Ariz thanks for your nice comments.

As for ultrasonic cleaning mother in-laws teeth, perhaps next time I'll let her take them out :big: :big: :big: :big: :big:

Have fun

Stew


----------



## SBWHART (Jan 16, 2010)

Shop time over the last couple of days has been a bit restricted by other commitments. Any way managed to get a few hours in and complete the port flange. By way of a off topic but related bit of kit I took delivery of an coax indicator, I got it from amadeal on ebay www.amadeal.co.uk at £44 + post it was the best price I could find in the UK.






Its quite a long bit of kit and I was strugling with head room what with my rotary table and collet chuck adding to the height, then I remembered a tip from a friend that I could use M3 collets this would give me an additional 3" of room to play with. The coax has a 10mm shank but my collet set is imperial so i made a split collar to use with a 1/2" collet (note to self get a metric set of M3 collets).

So her we are






And this is how you use it.






With a stylus in the bore (or OD) and the outrigger stopped with a magnetic stand, this is to stop it whizzing round and to keep the dial facing you. Run the mill at about 200 rpm, adjust one direction to a point where you get the least dial movement, do the same in the other direction, repeat again, repeat again, after three interation you should end up with zero movement, and thats it you're on centre line, a lot easyer and quicker than having to crane your neck with a dti.

Back to the port flange, for my first attemp I used a bit of scrap yard alluminium phospher bronze, but this material was up to its usual tricks and was a ***** to machine, I don't know now why I tried it. Made onother from a nice bit of free cutting brass, this is a straight forward turning job so no pics.

Now for another bit of off topic but related. The ports are 2mm wide and I don't have a 2mm diameter cutter, cutters this size cost an arm and a leg, and I can't see me using this size very much, but I remember reading that in the "good old days" people would use a D bits to cut the steam ports for model loco, so I set too and made some 2mm dia D bits.

Truning the dia






Sectioning to 1.1 mm:- 0.1 above centre






I blacked the cutter up so I could see what I was doing then with a fine file and under a magnifying glass I backed the cutter off.

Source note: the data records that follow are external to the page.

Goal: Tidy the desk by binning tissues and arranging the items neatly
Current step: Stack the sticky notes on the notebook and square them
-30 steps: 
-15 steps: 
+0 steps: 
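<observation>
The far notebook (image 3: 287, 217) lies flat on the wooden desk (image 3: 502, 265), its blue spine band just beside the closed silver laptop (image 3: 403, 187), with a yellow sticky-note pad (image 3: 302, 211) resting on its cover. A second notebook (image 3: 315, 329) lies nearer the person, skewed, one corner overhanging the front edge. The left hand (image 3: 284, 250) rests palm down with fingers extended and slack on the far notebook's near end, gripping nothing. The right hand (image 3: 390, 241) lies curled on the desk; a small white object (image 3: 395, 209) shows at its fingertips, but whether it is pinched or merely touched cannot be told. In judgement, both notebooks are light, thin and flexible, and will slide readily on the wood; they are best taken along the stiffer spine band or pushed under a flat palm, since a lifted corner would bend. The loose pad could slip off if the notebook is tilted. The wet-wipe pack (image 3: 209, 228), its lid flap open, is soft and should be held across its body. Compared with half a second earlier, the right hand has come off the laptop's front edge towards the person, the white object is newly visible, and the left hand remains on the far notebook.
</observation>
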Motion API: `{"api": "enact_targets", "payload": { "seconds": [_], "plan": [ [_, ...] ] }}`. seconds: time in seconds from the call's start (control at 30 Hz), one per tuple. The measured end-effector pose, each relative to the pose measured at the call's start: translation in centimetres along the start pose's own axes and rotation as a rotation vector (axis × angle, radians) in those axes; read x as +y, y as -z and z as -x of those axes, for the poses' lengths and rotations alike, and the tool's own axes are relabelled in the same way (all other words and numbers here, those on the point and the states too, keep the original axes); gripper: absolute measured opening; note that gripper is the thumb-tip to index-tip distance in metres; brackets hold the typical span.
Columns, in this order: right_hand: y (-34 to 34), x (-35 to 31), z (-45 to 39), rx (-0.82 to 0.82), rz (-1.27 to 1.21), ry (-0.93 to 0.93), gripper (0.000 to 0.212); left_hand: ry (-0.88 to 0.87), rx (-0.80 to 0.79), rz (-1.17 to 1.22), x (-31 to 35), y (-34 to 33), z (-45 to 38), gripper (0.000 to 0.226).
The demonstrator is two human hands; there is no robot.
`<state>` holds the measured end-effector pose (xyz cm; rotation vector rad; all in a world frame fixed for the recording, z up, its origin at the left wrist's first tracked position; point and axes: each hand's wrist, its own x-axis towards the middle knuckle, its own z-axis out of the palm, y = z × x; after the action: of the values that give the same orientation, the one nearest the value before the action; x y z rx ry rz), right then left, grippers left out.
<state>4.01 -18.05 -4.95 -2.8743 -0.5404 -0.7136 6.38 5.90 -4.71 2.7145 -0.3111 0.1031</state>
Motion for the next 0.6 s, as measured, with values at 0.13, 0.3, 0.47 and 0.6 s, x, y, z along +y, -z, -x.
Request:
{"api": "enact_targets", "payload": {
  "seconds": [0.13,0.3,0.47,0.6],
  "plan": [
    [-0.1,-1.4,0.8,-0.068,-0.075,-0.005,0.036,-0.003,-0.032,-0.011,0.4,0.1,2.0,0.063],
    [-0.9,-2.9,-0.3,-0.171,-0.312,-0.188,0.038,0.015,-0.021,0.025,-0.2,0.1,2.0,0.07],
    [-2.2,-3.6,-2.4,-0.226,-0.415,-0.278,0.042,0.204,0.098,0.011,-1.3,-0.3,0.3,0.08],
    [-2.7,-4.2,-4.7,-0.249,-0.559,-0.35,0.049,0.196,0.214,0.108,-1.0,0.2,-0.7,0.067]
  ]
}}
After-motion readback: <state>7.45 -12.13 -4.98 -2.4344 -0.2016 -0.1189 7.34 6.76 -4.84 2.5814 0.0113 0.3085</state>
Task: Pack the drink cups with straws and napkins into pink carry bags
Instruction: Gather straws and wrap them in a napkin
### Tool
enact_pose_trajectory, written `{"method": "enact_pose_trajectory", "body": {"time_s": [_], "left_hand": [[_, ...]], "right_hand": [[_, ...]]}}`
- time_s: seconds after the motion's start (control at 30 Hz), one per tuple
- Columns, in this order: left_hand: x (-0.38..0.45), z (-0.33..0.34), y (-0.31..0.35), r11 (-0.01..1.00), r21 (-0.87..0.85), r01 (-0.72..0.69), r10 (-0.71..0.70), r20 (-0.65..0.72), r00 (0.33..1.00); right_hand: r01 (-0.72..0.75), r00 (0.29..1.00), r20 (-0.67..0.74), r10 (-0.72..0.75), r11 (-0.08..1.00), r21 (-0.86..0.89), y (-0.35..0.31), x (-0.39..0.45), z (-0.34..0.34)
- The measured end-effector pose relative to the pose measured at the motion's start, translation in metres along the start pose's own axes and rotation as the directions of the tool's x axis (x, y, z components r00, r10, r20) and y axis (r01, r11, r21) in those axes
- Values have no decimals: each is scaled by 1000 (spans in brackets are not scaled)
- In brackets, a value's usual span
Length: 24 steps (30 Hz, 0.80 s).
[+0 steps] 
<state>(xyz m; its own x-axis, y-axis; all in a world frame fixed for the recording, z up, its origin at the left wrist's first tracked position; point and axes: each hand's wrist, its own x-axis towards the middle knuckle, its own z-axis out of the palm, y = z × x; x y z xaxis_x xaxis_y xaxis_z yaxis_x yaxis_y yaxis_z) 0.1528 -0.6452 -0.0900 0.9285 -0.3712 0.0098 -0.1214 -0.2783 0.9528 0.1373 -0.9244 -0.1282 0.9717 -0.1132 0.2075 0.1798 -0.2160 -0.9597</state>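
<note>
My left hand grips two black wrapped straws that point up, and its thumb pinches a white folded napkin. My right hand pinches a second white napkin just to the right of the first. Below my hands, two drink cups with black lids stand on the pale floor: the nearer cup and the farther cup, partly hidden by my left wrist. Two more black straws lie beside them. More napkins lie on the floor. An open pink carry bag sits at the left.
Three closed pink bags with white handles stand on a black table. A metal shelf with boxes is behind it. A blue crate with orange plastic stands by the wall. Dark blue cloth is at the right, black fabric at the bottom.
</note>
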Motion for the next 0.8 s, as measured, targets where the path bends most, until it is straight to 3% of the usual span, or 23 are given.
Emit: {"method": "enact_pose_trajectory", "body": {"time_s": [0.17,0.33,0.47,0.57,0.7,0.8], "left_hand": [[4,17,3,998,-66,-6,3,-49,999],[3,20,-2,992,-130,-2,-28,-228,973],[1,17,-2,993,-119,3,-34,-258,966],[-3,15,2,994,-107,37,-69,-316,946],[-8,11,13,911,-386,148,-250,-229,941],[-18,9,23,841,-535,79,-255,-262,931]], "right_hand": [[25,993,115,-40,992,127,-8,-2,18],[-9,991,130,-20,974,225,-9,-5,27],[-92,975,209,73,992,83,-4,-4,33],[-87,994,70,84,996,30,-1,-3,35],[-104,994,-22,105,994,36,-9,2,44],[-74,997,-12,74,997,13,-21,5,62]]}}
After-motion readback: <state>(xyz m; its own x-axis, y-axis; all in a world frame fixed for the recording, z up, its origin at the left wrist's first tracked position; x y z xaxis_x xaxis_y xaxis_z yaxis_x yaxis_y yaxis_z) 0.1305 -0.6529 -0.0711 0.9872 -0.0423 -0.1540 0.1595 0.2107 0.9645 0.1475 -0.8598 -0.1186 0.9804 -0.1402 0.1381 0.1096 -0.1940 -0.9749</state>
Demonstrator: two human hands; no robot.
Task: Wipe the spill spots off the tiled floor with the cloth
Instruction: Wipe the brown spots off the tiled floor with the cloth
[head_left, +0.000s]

Heated them up to cherry red and quenched in water, then gave them a rub on a stone to sharpen the edges up, and her we are done.






To machine out the ports I decided to use the PCD function on the DRO combined with the movement of the rotary table.

Centre the job up using the Coax indicator.

Set Rotary table on zero deg

Set PCD function to drill 8 BA clearance for the clamp screws and drill.

Then set PCD function for port position, drill 1.8 mm hole in each port position using DRO.

Rotate RT +13.5 deg use DRO to drill 1.8 mm at each port position

Return RT to zero then back -13.5 deg use DRO the drill 1.8mm at each port position.

Her we are with all the holes drilled






Then using the little D bit join the holes up by rotating RT 27 deg.






Thats it job done, her it is in position. The D bits worked great them milled a nice accurate 2mm wide slot.






I've completed the assembly drawing for the engine so I've attached it to this thread.

Have fun

Stew

Amend

Whoops forgot to add drawing :- done it now







View attachment Sht 1-Model.pdf


----------



## SBWHART (Jan 16, 2010)

Got the Orbital Valve machined up, you have to get the thickness of the valve a very accurate fit in the valve chest, so first thing I did was to measure everything up, to determine what thickness it needed to be. Turned up a chunk of cast iron, transfered it over to the mill still in the chuck, well by now you should know the routine, drilled 6 * 1/8" holes, then back onto the lathe to finish off, the under cut face






Parted it off then pushed it hard up against a parallel in the chuck (don't forget to remove the parallel) then faced it off to thickness + 0.20 for lapping each side, and undercut the face.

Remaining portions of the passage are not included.